The presence of the p-amino group on sulfanilamide means there is an additional microdissociation reaction NH₃⁺ → NH₂ + H⁺, which has a pK_a value of ∼2. For the sulfonamide group dissociation, the relevant state is the neutral state of each compound. Therefore, the relevant microstate for the aniline group dissociation is the protonated state. However, here we use the neutral state of the compound in accordance with work by Harding et al., which illustrated how there is a linear relationship between r(C–N) and pK_a values for aniline derivatives in the conjugate base form. The variation in C–N bonding distance with pK_a across a congeneric series can be attributed to the varying extent of sp² hybridization of the nitrogen atom, which is influenced by phenyl substituent groups. For example, in the work of Harding et al., the C–N, and both N–H bonds have a positive correlation with pK_a, i.e., a shorter bond length (in the presence of ortho and para electron-withdrawing substituents) corresponds to a lower pK_a. This bond-shortening effect, coupled with an increase in trigonal planarity, is indicative of a higher degree of sp² character of the nitrogen atom as the phenyl ring becomes more electron-poor at the ipso carbon. Enhanced, substituent-induced nitrogen sp² hybridization provides greater resonance stabilization of the neutral conjugate base form. However, a more electron-poor ipso carbon destabilizes the conjugate (cationic) acid, thereby favouring the dissociation of N⁺–H, and thus rationalizing the lower pK_a measured for such species. In this work, 20 aniline derivatives were optimized at the same level of theory used throughout this work [B3LYP/6-311G(d,p)]. Because previous work by Harding et al. showed that gas-phase bond lengths exhibit a strong linear relationship with pK_a, calculations were also carried out in vacuo to minimize CPU time. Predictions were made using gas-phase C–N bond lengths (of the amine group) of test set compounds TS2-1 to TS2-5 and TS2-9 using the equation pK_a(aniline) = 141.57 × r(C–N) − 193.51, for which the r² value for the line of best fit was 0.92.

3.5 Predictions: AP-BSA

The r(C–S)/CPCM model (pK_a = 323.08 × r(C–S) − 564.02) was tested in the case of 10 NHAS drug compounds, which are labelled TS2-1 to TS2-10, and shown in Fig. 7. Experimental aniline pK_a values are available for compounds TS2-1 to TS2-5 and TS2-9. Our predictions showed an MAE of 0.34, a standard deviation of absolute errors of 0.26 and a RMSEP of 0.40. All predicted values can be found in Table S21.† Low errors (<0.5 pK_a units) are observed for the sulfonamide group predictions for 6 compounds TS2-1, TS2-2, TS2-4, TS2-8, TS2-9 and TS2-10, indicating that this model can be applied to 2-pyridine NHAS compounds. However, in the case of compounds TS2-1 to TS2-5, there are multiple pK_a values in the literature associated with the sulfonamide group, making it a difficult task to truly discern the accuracy of our model. Fig. 7 was produced by choosing the values that best match our predictions, yet there are still three prediction errors that exceed 0.5 [thin space (1/6-em)]

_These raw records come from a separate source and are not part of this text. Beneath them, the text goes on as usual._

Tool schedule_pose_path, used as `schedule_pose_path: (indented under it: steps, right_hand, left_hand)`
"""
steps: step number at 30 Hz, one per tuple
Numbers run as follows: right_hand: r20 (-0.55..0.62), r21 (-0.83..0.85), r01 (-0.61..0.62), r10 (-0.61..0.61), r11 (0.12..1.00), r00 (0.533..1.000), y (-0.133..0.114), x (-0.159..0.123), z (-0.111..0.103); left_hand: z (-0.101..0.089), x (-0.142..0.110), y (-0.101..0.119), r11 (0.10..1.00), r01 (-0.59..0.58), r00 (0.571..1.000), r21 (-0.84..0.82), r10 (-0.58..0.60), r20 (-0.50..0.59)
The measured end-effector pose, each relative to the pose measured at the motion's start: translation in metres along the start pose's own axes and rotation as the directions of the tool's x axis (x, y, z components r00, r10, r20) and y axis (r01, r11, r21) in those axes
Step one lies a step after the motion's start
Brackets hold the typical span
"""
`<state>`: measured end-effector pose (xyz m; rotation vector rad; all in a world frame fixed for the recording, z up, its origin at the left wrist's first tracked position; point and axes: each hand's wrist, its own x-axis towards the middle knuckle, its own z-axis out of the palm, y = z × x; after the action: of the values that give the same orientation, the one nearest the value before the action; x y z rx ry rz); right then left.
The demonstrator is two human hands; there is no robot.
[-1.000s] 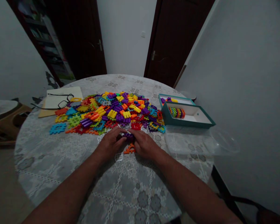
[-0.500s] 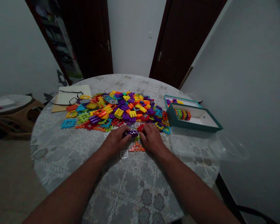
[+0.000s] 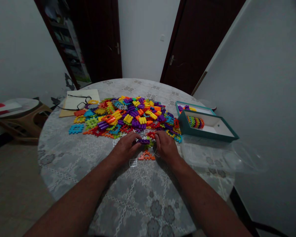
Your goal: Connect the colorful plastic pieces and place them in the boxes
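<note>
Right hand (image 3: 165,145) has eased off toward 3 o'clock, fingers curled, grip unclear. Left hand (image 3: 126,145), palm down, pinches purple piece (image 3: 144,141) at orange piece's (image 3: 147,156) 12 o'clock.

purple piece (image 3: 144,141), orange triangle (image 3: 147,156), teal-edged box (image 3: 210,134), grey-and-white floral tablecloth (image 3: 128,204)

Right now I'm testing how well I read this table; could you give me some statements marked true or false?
The left hand holds a purple toy piece. True.
The multicolored roll is in the green box. True.
The eyeglasses are in that box. False: they lie left of the toy pile.
The orange triangular piece is nearer the person than the pile. True.
The clear plastic tray is left of the pile. False: it is right.
</note>
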<state>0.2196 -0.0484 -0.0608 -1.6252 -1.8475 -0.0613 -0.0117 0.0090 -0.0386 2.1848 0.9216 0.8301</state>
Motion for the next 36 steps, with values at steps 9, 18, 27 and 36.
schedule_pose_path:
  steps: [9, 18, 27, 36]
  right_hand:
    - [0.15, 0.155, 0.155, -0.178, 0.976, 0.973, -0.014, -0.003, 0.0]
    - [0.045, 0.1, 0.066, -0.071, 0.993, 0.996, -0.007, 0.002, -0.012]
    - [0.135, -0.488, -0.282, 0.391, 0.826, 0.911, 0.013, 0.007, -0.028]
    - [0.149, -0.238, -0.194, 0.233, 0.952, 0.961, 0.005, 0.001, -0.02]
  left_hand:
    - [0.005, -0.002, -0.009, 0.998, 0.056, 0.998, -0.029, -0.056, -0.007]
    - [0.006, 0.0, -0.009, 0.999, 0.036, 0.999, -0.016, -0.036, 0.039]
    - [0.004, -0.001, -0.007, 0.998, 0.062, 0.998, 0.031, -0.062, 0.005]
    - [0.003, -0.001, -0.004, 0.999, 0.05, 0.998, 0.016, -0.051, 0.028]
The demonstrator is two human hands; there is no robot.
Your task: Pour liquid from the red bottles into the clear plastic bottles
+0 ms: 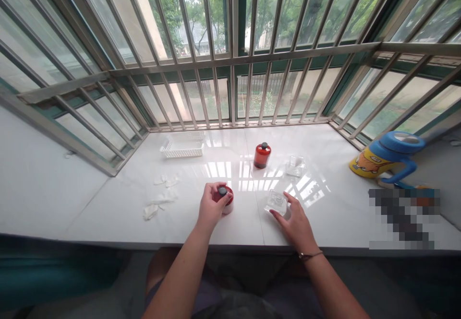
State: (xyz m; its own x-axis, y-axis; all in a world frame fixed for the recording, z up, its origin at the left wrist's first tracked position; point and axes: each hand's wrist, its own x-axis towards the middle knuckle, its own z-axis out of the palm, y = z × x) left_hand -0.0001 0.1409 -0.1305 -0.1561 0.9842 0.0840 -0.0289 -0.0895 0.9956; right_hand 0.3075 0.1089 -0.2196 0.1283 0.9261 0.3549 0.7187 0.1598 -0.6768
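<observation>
Near the front edge of the white worktop point(108, 213), about midway along it, the left hand point(211, 208) wraps a small red bottle point(226, 199) with a black cap, the fingers point(216, 194) curled round its body and the thumb up by the cap; the bottle stands upright on the glossy surface. Just to its right, the right hand point(297, 220) lies with its fingers spread and fairly flat, the tips touching a small clear dish point(276, 201) without closing round it. Judging by its look, the bottle is small and light, stiff-walled, and probably smooth enough to slip in a loose grasp, so a hold round the body below the cap seems the sound one; whether it is glass or plastic cannot be told. The clear dish looks thin, light and likely brittle, and on so slick a worktop it may slide at a push; its rim or two opposite sides seem the best places to take it. Farther back, toward the middle of the worktop, a second red bottle point(262, 155) stands upright, with a second clear dish point(296, 165) just beside it on the right. Toward the back left corner sits a white slotted basket point(182, 148), and some crumpled white tissues point(162, 196) lie scattered near the left part of the front edge. At the right edge a blue and yellow jug point(387, 158) lies tilted. Metal window bars point(230, 60) close the worktop in behind.
</observation>
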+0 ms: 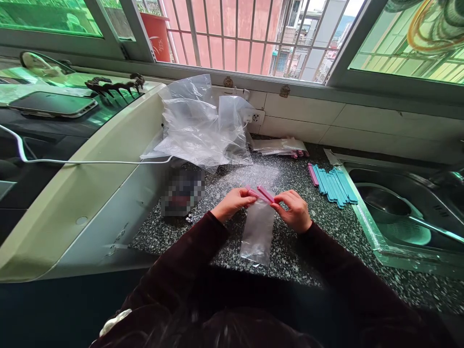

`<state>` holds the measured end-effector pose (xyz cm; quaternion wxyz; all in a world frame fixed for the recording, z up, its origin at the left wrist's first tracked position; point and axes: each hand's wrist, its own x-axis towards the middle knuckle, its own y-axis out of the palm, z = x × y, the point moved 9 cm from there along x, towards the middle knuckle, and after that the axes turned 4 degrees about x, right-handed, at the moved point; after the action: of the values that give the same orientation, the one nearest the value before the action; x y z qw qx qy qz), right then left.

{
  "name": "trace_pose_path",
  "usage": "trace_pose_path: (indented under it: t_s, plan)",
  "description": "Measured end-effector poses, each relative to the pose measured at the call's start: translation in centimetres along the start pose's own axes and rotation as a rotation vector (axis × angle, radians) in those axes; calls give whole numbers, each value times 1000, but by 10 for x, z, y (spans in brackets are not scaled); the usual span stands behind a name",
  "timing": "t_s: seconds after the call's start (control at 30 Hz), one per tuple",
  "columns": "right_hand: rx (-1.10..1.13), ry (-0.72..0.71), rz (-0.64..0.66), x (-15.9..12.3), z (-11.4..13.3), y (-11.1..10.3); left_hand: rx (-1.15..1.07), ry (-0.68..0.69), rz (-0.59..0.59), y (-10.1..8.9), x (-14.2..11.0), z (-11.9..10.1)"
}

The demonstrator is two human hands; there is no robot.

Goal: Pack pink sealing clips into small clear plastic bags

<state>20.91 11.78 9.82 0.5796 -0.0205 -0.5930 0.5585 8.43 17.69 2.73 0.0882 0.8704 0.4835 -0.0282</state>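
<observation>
My left hand pinches a pink strip at the upper left corner of a small transparent plastic bag. Between the fingertips of my right hand is a pink bag sealing clip, slanted across the bag's top edge. The bag's lower part hangs or lies toward me over the speckled countertop; I cannot tell whether it touches. Whether the two pink pieces are joined is hidden by the fingers. To the right lies a row of blue sealing clips with a pink clip at its end.
Behind my hands is a heap of transparent plastic bags. Flat bags with pink ends lie by the wall. A blurred dark object is at left, a sink at right. A white cable crosses a cream appliance.
</observation>
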Motion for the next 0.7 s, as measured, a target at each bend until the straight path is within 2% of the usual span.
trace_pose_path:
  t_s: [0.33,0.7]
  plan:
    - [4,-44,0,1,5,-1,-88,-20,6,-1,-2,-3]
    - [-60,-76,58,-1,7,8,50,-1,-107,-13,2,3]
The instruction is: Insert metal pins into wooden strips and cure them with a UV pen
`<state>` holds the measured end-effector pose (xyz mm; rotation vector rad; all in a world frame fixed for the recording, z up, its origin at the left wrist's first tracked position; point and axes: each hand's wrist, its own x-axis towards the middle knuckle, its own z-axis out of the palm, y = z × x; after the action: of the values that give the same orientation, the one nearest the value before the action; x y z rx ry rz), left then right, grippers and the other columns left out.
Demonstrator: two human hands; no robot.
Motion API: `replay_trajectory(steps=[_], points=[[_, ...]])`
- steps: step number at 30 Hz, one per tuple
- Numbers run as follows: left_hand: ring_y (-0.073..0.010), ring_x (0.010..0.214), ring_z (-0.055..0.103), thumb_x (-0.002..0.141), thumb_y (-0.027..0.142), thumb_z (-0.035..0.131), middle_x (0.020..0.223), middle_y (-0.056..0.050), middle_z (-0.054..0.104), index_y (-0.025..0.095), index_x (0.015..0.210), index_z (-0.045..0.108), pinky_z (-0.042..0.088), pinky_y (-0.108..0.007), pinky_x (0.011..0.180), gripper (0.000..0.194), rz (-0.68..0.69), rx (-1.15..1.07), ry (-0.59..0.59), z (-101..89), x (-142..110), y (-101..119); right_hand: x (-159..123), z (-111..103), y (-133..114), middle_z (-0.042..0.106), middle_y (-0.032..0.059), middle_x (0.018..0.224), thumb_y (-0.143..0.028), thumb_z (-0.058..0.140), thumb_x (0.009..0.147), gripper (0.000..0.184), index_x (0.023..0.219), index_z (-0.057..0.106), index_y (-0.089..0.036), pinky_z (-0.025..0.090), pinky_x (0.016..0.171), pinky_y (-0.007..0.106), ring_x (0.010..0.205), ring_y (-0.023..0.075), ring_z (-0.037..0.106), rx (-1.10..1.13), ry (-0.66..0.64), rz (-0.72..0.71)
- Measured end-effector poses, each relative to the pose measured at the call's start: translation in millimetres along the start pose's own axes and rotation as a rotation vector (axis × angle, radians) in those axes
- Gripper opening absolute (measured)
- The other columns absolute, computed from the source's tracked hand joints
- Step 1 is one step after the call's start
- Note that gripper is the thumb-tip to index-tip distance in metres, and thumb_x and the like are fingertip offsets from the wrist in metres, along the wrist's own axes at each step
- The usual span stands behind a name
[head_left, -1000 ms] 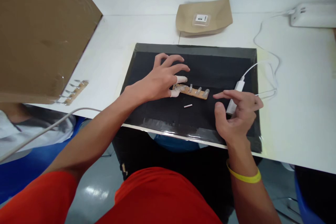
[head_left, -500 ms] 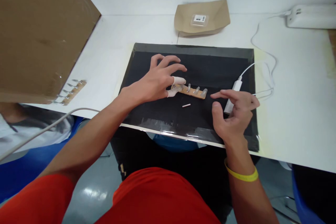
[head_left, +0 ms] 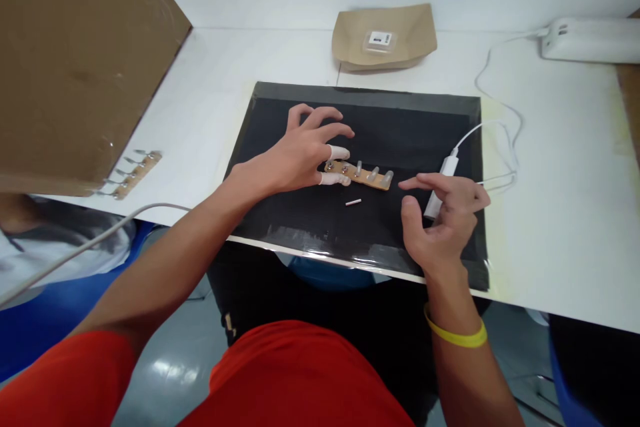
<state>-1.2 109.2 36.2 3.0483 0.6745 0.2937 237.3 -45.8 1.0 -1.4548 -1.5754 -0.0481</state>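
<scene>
White corded device [head_left: 448,167] partly behind right hand [head_left: 444,215]

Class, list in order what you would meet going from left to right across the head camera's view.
Strip with silvery pieces → left hand → strip with clear tips → right hand → white block with a cable.

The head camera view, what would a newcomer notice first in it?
Probably the bright red shirt at the bottom centre. Next, the left hand, two fingertips capped in white, beside a small tan strip on the black rectangular mat. Then the yellow wristband below the right hand.
</scene>
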Motion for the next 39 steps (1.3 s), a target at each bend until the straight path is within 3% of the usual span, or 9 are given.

log units: TS2-3 (−0.84), TS2-5 (−0.62) and TS2-7 (−0.63). Without additional re-measurement of experimental values, it cannot be confirmed whether the values we predict are indeed more accurate than the reported experimental values, such as in the case of celecoxib.


	Fig. 7 The relationship between C–S equilibrium bond lengths calculated with CPCM and pK_a values for our training set (grey dots), and for the 10 NHAS drug compounds (purple crosses), labelled TS2-1 to TS2-10. The C–S equilibrium bond lengths have been calculated using the neutral state of the compound.

Representation of each of the compounds TS2-1 to S2-10 as the higher energy sulfonimide tautomer reveals no relationship between bond length and pK_a (i.e. r² < 0.5 for all bonds). Yet, in the sulfonamide state the r² value for the test set alone is 0.87. It may be asserted that, given our aqueous-phase experimental observable is related to a structural feature of the sulfonamide state, we provide further corroboration to the work of Chourasiya and co-workers, which suggests this state is dominant in aqueous conditions.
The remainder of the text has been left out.